Referring to FIG. 7 to illustrate another embodiment of the present invention, a unseamed can end 29′ is identical to end 29 of FIG. 6 except bead 35′ does not have an expanded outer wall. The components of end 29′ are shown with a prime designation to indicate their correspondence with like components of the embodiment of FIG. 6. For a 202 size can end, dimension D1 is 1.688 inches; D2 is 1.804 inches, and D3 is 2.169 inches. FIG. 7 provides other preferred dimensional information merely to illustrate the embodiment for a size 202 can end, but such dimensional information is not intended to limit the scope of the invention unless expressly set forth in the claims.
Unseamed end 29′, that is, without an expansion of countersink bead 35 or other additional weakening feature, provides improved fracture resistance, when seamed onto a can body, upon failing compared with seamed ends having a wall inclined to 43.5 degrees. For example, no cans formed with an end 29′ leaked in a heating test.
Table 14 provides the failure modes by percent of ends 29′ having an angle A1 of 52° in a drop test. The cans were pressurized to 55 psi. Seven percent of the seamed ends leaked at the peak.
|Peak no||Score Burst||Score path||Peak and|
Also, the unseamed can end 29′ withstood 100.4 psi and the seamed end withstood 84.6 psi.
The inventors estimate that wall angles of 46° or more, with or without a bead expansion 50, will weaken the seamed end for reasons relating to resolving the component vectors of the force transmitted through the wall to the seam, as described more fully above.
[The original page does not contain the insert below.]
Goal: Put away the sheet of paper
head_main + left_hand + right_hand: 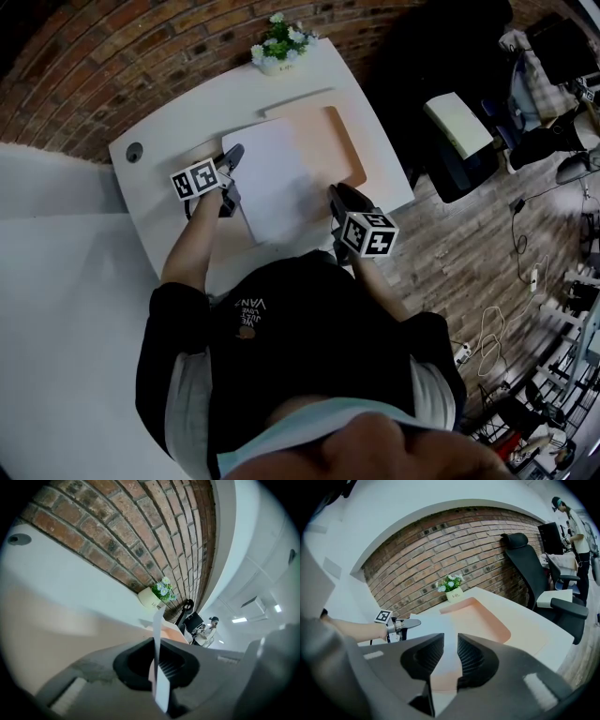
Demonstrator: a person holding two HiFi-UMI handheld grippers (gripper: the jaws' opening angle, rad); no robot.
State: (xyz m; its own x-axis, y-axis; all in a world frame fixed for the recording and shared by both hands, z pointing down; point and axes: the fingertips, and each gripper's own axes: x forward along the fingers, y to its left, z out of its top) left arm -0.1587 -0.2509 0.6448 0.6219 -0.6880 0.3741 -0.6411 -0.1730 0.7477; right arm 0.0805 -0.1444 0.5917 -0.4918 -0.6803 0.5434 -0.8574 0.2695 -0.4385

Accordingly, the present invention encompasses an end having a wall inclined at an angle A1 equal to or greater than 46° and preferably below 60°, preferably in between approximately 48° and approximately 54°, and most preferably approximately 52°. The inventors believe that the conclusions of Tables 9 through 13 apply to end 29′ shown in FIG. 7.
Preferred ranges of angle A1 are provided for the ends shown in FIGS. 6 and 7. The range of angles A1 from 46° to 60° takes into consideration the strength and rigidity of ends of other configurations such that the range covers walls that enable the bead to unravel before the bead collapses, which provides the improved failure mode discussed herein.
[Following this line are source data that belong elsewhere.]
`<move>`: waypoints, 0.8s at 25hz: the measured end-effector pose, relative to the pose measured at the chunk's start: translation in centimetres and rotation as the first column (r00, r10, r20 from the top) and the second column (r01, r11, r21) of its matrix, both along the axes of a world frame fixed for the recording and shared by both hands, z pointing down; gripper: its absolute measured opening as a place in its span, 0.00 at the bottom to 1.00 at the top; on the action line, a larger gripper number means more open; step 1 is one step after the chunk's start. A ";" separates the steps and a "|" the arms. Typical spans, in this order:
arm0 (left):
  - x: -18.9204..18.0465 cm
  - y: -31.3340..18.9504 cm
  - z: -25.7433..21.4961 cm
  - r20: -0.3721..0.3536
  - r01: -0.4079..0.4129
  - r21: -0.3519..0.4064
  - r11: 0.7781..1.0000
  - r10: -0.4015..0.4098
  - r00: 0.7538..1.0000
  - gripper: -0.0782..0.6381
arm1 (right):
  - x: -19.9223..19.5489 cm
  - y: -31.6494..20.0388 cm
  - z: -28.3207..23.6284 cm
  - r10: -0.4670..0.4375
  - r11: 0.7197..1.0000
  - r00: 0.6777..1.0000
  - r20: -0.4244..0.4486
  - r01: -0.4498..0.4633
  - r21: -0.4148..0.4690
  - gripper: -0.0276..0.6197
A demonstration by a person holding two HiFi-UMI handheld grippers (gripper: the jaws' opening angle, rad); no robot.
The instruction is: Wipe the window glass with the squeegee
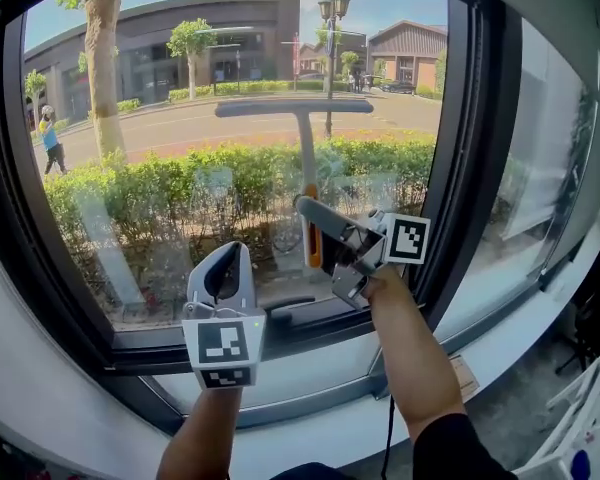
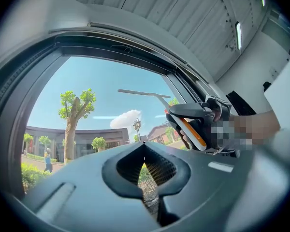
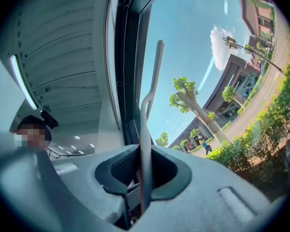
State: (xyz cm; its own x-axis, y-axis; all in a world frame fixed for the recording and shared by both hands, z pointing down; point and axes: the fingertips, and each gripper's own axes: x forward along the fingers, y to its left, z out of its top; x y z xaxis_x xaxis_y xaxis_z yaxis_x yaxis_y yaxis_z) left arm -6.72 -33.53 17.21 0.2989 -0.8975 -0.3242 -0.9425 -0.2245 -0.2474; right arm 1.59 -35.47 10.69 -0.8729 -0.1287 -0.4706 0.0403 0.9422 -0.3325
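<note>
Two fingers of the right gripper [image 1: 318,220] pinched the thin T-shaped squeegee [image 1: 306,143] against smooth window glass [image 1: 160,78]; the left gripper [image 1: 232,258] fingers were closed, empty.

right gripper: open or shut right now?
Shut. The right gripper clamps the squeegee: in its own view the handle runs up between both jaws with no gap either side.

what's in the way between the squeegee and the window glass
Nothing visible. The right gripper is shut on the squeegee, whose blade is up at the glass with open pane around it. The left gripper sits lower and off to the side, shut and empty.
</note>
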 end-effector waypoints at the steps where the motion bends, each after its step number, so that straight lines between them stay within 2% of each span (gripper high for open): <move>1: -0.1 0.0 0.4 -0.002 -0.004 -0.009 1.000 0.004 1.000 0.12 | 0.2 0.0 0.5 0.006 1.000 1.000 -0.002 -0.006 -0.009 0.11; 14: -1.5 0.9 3.4 -0.048 -0.059 -0.073 0.996 0.056 0.997 0.12 | 0.6 0.3 2.3 0.068 0.996 0.998 -0.017 -0.069 -0.050 0.12; 20: -0.9 1.4 2.2 -0.028 -0.029 -0.034 0.999 0.029 0.999 0.12 | 1.1 1.0 1.7 0.052 0.999 0.998 -0.019 -0.052 0.002 0.11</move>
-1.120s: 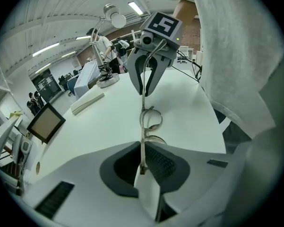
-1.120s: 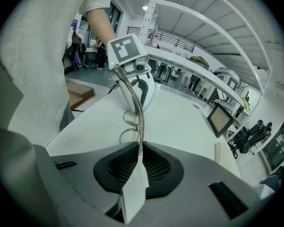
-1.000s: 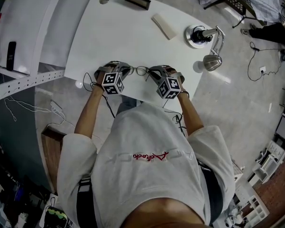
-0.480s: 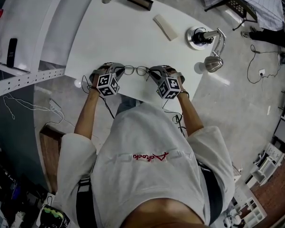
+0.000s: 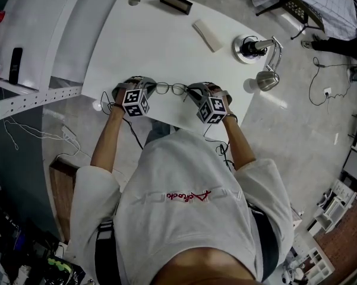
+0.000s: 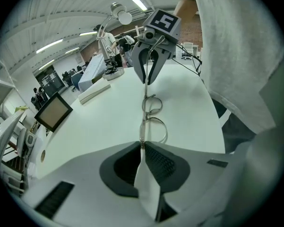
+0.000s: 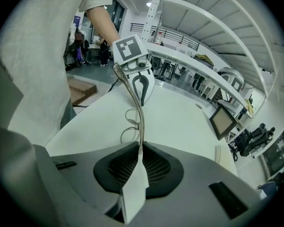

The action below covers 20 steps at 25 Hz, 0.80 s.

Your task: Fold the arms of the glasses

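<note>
Thin wire-rimmed glasses (image 5: 170, 88) hang just above the white table (image 5: 160, 46) near its front edge, stretched between my two grippers. My left gripper (image 5: 145, 88) has the left end of the frame (image 6: 142, 137) between its pads, and its jaws are closing on it. Both lenses (image 6: 153, 122) show just beyond the pads. My right gripper (image 5: 193, 91) is shut on the other end, where a thin metal arm (image 7: 141, 119) runs out of its pads toward the left gripper (image 7: 140, 90). The lenses (image 7: 129, 126) sit beside that arm. From the left gripper view, the right gripper (image 6: 148, 77) faces me.
A desk lamp (image 5: 262, 55) stands at the table's right end. A white oblong block (image 5: 207, 33) and a small dark-framed screen (image 5: 174, 0) lie at the far side, with a round hole (image 5: 134, 0) in the far left corner. The person's body is close behind the front edge.
My left gripper has shifted a little to the left, so the glasses now stretch wider between the two grippers. The right gripper has stayed in place.
</note>
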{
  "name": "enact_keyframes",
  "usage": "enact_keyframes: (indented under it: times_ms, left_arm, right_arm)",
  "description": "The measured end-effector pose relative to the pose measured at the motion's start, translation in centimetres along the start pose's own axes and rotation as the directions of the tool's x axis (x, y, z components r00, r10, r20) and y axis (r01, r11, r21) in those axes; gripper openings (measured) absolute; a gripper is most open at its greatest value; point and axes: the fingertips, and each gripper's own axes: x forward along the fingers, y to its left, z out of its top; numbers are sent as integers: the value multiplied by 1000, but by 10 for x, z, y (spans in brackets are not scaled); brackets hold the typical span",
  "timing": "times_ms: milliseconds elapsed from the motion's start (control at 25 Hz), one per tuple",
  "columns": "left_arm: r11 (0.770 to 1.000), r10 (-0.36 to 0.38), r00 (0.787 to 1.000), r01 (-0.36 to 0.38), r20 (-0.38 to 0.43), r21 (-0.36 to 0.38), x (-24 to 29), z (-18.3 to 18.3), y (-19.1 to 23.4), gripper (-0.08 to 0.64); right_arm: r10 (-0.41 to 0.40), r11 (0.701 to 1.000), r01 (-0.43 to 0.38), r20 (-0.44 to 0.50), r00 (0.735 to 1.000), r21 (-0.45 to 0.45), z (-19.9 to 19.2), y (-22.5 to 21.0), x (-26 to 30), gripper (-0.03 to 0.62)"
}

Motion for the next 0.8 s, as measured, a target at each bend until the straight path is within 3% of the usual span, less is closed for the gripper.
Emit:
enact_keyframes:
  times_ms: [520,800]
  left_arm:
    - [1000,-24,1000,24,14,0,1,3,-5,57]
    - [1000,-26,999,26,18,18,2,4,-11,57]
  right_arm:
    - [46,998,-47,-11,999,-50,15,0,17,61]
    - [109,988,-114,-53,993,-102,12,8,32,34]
FIG. 8 illustrates a seamed can that includes a can body 60 and an end 129 seamed thereto. A seam 62 is formed by portions of the can body 60 and end 129. End 129 includes a center panel 130, a reinforcing bead 135 having an outer wall 137, and an inclined wall 142. A portion 144, which corresponds to upper wall portions 44 and 44′ of the unseamed can ends 29 and 29′, respectively, of end 129 forms a portion of seam 62.
A portion of chuck 70 is shown in FIG. 8. Chuck 70 includes a chuck wall 72 that is inclined as indicated in Table 9.
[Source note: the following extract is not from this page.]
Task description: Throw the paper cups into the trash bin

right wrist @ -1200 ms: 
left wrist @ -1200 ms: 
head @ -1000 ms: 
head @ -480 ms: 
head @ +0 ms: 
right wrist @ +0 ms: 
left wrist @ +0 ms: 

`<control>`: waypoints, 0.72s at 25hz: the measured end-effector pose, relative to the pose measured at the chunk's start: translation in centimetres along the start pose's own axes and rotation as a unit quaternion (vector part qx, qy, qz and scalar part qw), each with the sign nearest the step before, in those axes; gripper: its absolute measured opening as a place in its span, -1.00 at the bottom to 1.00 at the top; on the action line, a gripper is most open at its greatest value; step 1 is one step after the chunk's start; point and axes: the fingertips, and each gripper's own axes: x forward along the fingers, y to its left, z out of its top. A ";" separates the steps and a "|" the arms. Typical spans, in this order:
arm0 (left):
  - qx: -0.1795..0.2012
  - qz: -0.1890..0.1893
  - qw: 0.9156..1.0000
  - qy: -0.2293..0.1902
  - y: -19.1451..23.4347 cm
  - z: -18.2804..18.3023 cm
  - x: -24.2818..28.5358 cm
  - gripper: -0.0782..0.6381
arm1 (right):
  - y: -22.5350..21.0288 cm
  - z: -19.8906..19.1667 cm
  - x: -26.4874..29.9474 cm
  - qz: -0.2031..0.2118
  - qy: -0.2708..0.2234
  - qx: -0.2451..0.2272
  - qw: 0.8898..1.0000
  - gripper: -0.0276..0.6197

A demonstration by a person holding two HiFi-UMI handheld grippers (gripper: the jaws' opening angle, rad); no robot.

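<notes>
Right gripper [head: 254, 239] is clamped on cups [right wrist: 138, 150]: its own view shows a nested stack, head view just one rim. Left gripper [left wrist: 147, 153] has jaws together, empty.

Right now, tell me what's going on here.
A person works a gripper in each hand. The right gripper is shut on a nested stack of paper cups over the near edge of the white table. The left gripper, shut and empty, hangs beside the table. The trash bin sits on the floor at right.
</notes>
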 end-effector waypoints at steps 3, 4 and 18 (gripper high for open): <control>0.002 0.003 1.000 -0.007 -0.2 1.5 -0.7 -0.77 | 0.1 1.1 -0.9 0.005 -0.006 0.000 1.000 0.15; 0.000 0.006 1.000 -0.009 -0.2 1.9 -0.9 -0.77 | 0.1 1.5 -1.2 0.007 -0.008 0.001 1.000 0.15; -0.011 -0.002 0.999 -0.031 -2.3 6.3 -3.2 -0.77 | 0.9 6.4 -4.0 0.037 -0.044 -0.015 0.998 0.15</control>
The invention has been described above by way of example only and numerous changes and/or permutations may be made within the scope of the invention as filed. It should also be noted that the control features of the invention are particularly intended for use on beverage can ends which are to be fixed to a can body and thereby subjected to internal pressure. Furthermore, the control features may be used on can ends having any chuck wall angle whether conventional (less than 15°) or larger, such as that of the '634 patent, i.e. 30° to 60°.